Sementara di Amerika, kegagalan panen akibat kekeringan tidak terlalu mempengaruhi
pendapatan petani, karena semua tanaman petani telah diasuransikan kepada Negara. Pada
kekeringan tahun 2011 negara melakukan pembayaran asuransi tanaman petani hingga mencapai
10,8 miliar dollar AS7. Demikian halnya dengan sistem produksi dan distribusi hasil pertanian,
Amerika maupun Negara produsen pangan lainnya seperti Thailand dan Australia menerapkan
kebijakan dan sistem yang melindungi perekonomian petani, memberikan pelayanan dalam
peningkatan kualitas dan kuantitas produksi dan mengatur distiribusinya, akses pembiayaan,
menjamin kesediaan pasar dengan memprioritaskan pemenuhan kebutuhan konsumsi dalam
negeri, dan memberikan harga subsidi atas kelebihan produksi petani yang kemudian dipasarkan
ke Negara lainnya, termasuk Indonesia. Itulah sebabnya mengapa harga pangan impor lebih
rendah dibanding harga pangan dalam negeri. Sedemikian besarnya perhatian Negara maju
terhadap urusan pertanian pangannya sehingga mampu menyulap lahan yang terbatas menjadi
sentra pertanian pangan dan menjadikannya sebagai produsen pangan bagi Negara-negara lain di
dunia. Sebaliknya kita sebagai Negara agraris yang mempunyai lahan luas terbentang justru
mengurus pertanian pangan dengan sekedarnya saja, adanya struktur pemerintah mulai dari
departemen pertanian, ketahanan pangan, penyuluhan, hingga bidang perdagangan dan koperasi
tidak serta merta menciptakan sistem yang baik bagi pertanian dan ketahanan pangan di
Indonesia. Sebagai pelajaran, seharusnya Negara ini menjadikan kekeringan di Amerika sebagai
cambuk untuk segera memperbaiki sistem pertanian pangan. Secara sigap harus segera
merekontruksi kebijakan yang selama ini dengan sengaja mengecilkan peran petani lokal, sampai
kapan kita harus tega melihat petani kedelai terpaksa menahan sabar ketika produksinya dinilai
jauh lebih murah dibanding kedelai impor dengan alasan kualitas. Tidakkah bisa Negara ini bekerja
sedikit lebih keras untuk membantu petani dalam meningkatkan kualitas produksinya?

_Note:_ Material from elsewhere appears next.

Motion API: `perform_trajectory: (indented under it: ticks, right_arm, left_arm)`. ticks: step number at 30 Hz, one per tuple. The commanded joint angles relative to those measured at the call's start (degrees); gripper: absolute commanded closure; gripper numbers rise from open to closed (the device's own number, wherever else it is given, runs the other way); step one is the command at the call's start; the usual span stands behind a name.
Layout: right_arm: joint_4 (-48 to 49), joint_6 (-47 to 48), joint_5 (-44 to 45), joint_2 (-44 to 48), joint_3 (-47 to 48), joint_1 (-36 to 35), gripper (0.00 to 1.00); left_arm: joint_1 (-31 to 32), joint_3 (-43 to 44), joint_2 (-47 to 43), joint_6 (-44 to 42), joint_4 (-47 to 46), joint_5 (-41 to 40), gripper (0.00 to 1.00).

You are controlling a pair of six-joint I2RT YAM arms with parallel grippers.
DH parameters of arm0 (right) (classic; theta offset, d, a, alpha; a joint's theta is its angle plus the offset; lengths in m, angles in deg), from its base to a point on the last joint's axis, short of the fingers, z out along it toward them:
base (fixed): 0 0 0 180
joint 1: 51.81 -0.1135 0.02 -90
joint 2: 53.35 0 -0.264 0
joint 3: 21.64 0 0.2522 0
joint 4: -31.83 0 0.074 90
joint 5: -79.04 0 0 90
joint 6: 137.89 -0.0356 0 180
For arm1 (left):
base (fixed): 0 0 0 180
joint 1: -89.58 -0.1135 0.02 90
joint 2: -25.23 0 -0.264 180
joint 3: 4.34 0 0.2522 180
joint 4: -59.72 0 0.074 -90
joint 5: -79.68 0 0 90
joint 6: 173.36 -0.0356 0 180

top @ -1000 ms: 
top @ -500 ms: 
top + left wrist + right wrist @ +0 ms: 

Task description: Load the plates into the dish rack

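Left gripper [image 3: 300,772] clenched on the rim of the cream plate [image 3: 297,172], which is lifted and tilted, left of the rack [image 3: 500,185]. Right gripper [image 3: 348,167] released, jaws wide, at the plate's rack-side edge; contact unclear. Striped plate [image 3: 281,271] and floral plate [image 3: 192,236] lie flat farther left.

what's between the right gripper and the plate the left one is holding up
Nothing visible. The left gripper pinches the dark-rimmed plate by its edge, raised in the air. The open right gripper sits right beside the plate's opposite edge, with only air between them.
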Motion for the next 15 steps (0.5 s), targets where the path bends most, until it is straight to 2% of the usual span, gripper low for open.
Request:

7 Harian umum Kompas 30 Juli 2012 “Kekeringan AS dan Ekonomi Pangan Indonesia”.
Kesediaan pangan yang cukup dalam konsep ketahanan pangan telah menjebak pemerintah dalam ketergantungan impor pangan. Definisi Ketahanan pangan dan Kesediaan Pangan pada BAB I ketentuan umum PP. 68 tahun 2002 tentang ketahanan pangan secara sistematis telah menyerahkan persoalan pangan kepada mekanisme pasar. “Ketahanan Pangan adalah kondisi terpenuhinya pangan bagi rumah tangga yang tercermin dari tersedianya pangan yang cukup, baik jumlah maupun mutunya, aman, merata dan terjangkau” dan ”Ketersediaan pangan adalah tersedianya pangan dari hasil produksi dalam negeri dan/atau sumber lain”.8 Jika menyimak definisi ini tentu apa yang dilakukan oleh pemerintah saat ini dengan mengimpor pangan sebanyak-banyaknya untuk memenuhi kebutuhan konsumsi warga Negara tidaklah salah, karena kebijakan yang melandasinya memang tidak menggariskan ketentuan untuk mengandalkan produksi dalam negeri. Jika kemudian muncul ide untuk merevisi UU pangan harus terlebih dahulu menyamakan frame berfikir bahwa SDA yang kita miliki harus diprioritaskan untuk kepentingan warga Negara Indonesia karena itu merupakan dasar dari kedaulatan pangan, kedaulatan bagi Negara dan bangsa secara yang secara mandiri dapat menentukan kebijakan pangannya, dengan tegas menolak campur tangan kekuatan lain dalam sistem pengelolaanya, sehingga mampu menjamin ketersediaan pangan bagi warganegara dari pengembagan sumber daya local.
Ditulis oleh : Nurbaya Zulhakim (Div. Pendidikan Publik Yayasan SETARA)
8 PP. No.68 tahun 2002 “tentang ketahanan pangan”.